Aux côtés de l’ONU et de la Fédération des Croix Rouges, se trouvent de grosses ONG, comme World Vision, Save the Children, ou encore Médecins sans frontières, Care, etc. Mais aussi beaucoup d’anonymes, des individus seuls ou des petites associations qui échappent au système des "clusters".
"Parfois, on voit des acteurs sur le terrain, et on se dit: 'mais, ils font quoi, eux, concrètement'?", s’interroge le responsable d’une grande ONG qui intervient en Haïti.
"Aujourd’hui, n’importe quelle organisation peut entrer à Haïti, comme dans un moulin!", renchérit Theodore Wendell, directeur de l’information à Radio Métropole. Kathie Klarreich, formatrice pour l’International Center for Journalism: “Certaines ONG travaillent pour elles-mêmes et pas forcément pour le pays". Terrible à dire, mais Haïti semble être devenu " the place to be" pour les ONG!

Business humanitaire
La faute à qui? Peut-être, d’une certaine manière, aux bailleurs de fonds. Car aujourd’hui, lever des fonds pour Haïti est plus facile que pour beaucoup d’autres causes, grâce, notamment, à la médiatisation de la catastrophe. (En comparaison, les inondations au Pakistan sont moins "sexy")

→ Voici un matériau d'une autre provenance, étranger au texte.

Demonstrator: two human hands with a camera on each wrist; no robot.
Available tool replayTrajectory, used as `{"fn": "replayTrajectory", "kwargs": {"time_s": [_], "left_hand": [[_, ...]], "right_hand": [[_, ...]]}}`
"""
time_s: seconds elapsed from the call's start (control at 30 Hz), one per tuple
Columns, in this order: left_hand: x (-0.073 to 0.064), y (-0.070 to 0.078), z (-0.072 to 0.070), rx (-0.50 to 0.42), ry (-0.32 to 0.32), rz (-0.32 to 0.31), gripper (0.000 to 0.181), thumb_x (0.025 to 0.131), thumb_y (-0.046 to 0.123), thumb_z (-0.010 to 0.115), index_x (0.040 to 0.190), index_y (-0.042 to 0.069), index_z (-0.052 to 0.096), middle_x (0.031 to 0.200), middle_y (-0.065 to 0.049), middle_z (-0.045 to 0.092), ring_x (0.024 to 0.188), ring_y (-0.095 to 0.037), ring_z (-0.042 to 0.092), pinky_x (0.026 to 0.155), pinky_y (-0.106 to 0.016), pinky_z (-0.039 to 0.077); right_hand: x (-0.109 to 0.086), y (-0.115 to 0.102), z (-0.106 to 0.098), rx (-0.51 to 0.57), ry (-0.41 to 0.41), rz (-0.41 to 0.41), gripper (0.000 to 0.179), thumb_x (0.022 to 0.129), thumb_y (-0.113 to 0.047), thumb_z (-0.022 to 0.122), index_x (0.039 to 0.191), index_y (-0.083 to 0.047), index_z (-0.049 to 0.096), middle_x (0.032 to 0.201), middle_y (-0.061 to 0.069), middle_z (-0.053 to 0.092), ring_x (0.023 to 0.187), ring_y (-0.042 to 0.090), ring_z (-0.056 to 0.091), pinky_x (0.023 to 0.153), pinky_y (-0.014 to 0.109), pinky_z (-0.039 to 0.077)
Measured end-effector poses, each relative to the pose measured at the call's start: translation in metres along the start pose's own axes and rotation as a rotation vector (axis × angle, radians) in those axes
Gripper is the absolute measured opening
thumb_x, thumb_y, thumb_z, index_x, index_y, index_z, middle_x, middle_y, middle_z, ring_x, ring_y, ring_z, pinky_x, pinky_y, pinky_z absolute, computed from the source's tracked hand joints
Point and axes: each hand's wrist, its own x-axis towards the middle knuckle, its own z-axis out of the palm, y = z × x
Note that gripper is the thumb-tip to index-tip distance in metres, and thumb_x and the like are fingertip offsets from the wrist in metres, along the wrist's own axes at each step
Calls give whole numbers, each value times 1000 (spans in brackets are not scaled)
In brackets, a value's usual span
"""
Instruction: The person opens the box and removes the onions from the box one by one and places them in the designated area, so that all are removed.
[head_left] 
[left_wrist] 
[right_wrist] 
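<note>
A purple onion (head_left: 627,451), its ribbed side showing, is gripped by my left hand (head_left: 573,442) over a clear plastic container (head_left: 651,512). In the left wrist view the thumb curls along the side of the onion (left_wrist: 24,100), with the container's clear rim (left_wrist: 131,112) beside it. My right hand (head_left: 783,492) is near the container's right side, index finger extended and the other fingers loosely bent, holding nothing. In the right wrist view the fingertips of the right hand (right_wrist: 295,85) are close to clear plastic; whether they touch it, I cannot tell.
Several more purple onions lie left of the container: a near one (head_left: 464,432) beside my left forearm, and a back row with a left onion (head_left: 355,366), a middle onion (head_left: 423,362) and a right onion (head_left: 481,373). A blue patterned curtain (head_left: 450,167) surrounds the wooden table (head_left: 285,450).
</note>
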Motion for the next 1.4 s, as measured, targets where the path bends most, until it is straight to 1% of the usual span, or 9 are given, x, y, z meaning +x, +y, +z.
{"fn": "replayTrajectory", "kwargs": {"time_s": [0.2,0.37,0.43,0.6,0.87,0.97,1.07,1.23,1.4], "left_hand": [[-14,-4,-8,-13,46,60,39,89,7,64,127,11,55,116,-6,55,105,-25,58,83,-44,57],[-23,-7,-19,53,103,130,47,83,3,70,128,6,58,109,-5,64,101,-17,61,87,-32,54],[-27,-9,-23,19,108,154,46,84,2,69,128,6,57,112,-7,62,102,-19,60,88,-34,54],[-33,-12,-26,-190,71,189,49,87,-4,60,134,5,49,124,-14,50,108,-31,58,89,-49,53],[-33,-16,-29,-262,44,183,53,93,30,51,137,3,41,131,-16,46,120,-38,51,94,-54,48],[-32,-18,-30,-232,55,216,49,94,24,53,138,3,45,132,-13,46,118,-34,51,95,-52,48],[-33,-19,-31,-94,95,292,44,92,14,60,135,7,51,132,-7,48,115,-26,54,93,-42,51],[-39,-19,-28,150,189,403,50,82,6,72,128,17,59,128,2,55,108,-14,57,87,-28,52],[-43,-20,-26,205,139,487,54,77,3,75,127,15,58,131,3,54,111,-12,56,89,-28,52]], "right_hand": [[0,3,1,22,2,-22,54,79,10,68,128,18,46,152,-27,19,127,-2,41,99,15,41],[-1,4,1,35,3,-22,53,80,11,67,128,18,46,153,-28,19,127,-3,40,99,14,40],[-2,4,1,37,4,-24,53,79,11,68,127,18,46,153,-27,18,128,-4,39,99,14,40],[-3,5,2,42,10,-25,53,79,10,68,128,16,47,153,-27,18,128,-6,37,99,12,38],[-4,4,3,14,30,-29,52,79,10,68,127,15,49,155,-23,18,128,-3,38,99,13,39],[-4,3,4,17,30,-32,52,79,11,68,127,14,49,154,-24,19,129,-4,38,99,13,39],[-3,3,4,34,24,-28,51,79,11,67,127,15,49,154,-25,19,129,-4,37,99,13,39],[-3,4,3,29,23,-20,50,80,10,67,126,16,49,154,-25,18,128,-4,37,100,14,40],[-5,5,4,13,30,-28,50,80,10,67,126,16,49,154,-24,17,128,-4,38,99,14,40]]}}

En ce sens, le séisme aura révélé les dérives du business humanitaire. Et ce d’autant plus que les ONG n’ont pas toutes été transparentes sur la gestion des dons reçus pour Haïti. Une enquête de l’organisme indépendant Disaster Accountability Project a révélé recemment qu’environ 80% des ONG présentes à Haïti avaient refusé de dévoiler leurs comptes. "Ces organisations se soucient beaucoup de leur image et si nous avons besoin de faire une étude et de révéler leur manque de transparence pour les inciter à mieux partager l’information, et donc à mieux se coordonner entre elles, alors ça vaut le coup», estime Ben Smilowitz, directeur du projet.
Attention, cependant, à ne pas désigner trop vite des boucs- émissaires. Rendre les ONG responsables du marasme haïtien reviendrait à oublier un peu vite le contexte exceptionnel dans lequel elles sont intervenues: une capitale détruite, des centaines de milliers de morts parmi lesquels des représentants des pouvoirs publics, un gouvernement inexistant.
Si le pays s’est transformé en "République des ONG", c’est bien parce que Haïti vivait déjà sous perfusion humanitaire, avec les trois quarts de sa population au chômage, et deux milliards de budget provenant de dons et des bailleurs internationaux.
"Un Etat sous-administré, débordé par l’économie informelle et la fraude", écrit Luc Evrard dans le hors-série consacré à Haïti de la Revue Humanitaire (téléchargez le pdf ici). Un pays, souligne le journaliste, où l’Etat ne possède que 5% du capital foncier et dont les terres sont détenues par une vingtaine de familles.
Un Etat gangréné par le clientélisme, mais qui doit pourtant prendre ses responsabilités. Car les ONG, c’est un fait, ne resteront pas éternellement à Haïti.